Heidi Hodges’ camera has captured some of the most important events and people dear to her — the demolition of the Berlin Wall, her German immigrant father’s marine handiwork and her own journey through breast cancer.
But while her camera is always close by, so is her computer. Hodges’ photographic, editing and writing skills have made her a triple threat. While her photography business, Heidi Hodges Photography in Sturgeon Bay, pays the bills, writing is her true passion. She also edits Door County Magazine and recently co-authored “Hidden History of Sturgeon Bay” (The History Press, 2018).
“It’s a lot to keep track of, and it’s sometimes difficult to find quality time with my sons,” says Hodges, a single mother to two teenage sons. “But Door County has a unique economy, so many people do what I do — putting several pieces together to make a whole. The best part is, I get to do what I love, in a place I love.”
It’s a lot to manage — her photography business along with her writing and editing gigs — but Hodges has nearly perfected her juggling act.
“Now that my kids are older and more self-sufficient, it’s easier, but work certainly keeps me busy,” Hodges says. “I’m regularly traveling up and down the peninsula on photo shoots and interviews, but I wouldn’t have it any other way,” Hodges says.
Kathy Steebs, her longtime friend and co-author of the Sturgeon Bay book, agrees that juggling is one of Hodges’ fortes.
“When Heidi is busy, she plans her day right down to the minute, which helps her to be engaged at so many levels,” she says. “The sheer number of different projects Heidi can juggle successfully is amazing — conducting interviews, writing articles, doing photography sessions and managing the magazine.”
A native of Kenosha, Hodges and her family spent many summers in Door County, so living there now is a full-circle dream. She interned at the Door County Advocate in the late 1980s to complete her degree in technical communications and remained there for 13 years. In 2001, she left to start her own freelance business.
“That was the culmination of all the skills I learned at UWP (the University of Wisconsin-Platteville) and I knew I could take the plunge and be successful, especially in an area I had come to know and love,” Hodges says.
Speaking of taking the plunge, in 1989, Hodges started a Polar Bear Club in Jacksonport that has since become one of the largest in the Midwest.
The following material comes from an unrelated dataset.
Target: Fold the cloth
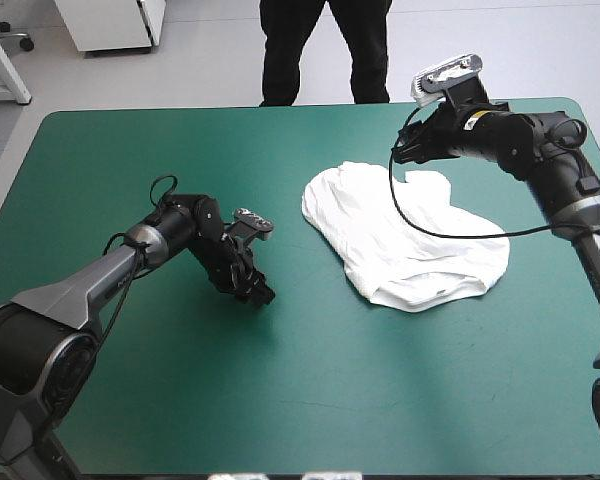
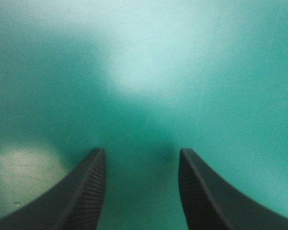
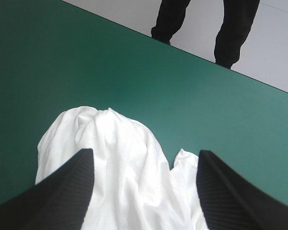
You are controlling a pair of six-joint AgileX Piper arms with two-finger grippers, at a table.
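No fold is made yet in the rumpled T-shirt [image 1: 380, 250]
Left gripper [image 2: 141, 151] and right gripper [image 3: 146, 151] are held wide, empty

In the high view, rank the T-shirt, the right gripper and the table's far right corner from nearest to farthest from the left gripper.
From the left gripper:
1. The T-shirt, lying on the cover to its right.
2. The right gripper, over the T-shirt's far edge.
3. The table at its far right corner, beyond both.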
“Jumping into Lake Michigan on Jan. 1 — the year can only get better from there,” she says.
As successful as she is, while she was building her career and raising her sons, fate intervened — she was diagnosed with breast cancer at age 41. But, in her typical can-do style, Hodges chronicled her journey in words and photos, and in turn, earned a 2009 National Newspaper Award for a special-issue magazine she spearheaded, Taking Flight.
“Sharing something so personal was cathartic, of course, but I feel it also was important to represent strength and resilience in the face of adversity,” she says.
Hodges enjoyed being able to combine her love for writing with her love for her adopted hometown of Sturgeon Bay. That’s why her new book, “Hidden History of Sturgeon Bay,” is so special.
“Not only did I get to collaborate with a friend, but I’ve always loved uncovering the forgotten or unknown stories in Door County,” she says. “People know the idyllic beauty of Door County, but they should also know that its history is so colorful and noteworthy.”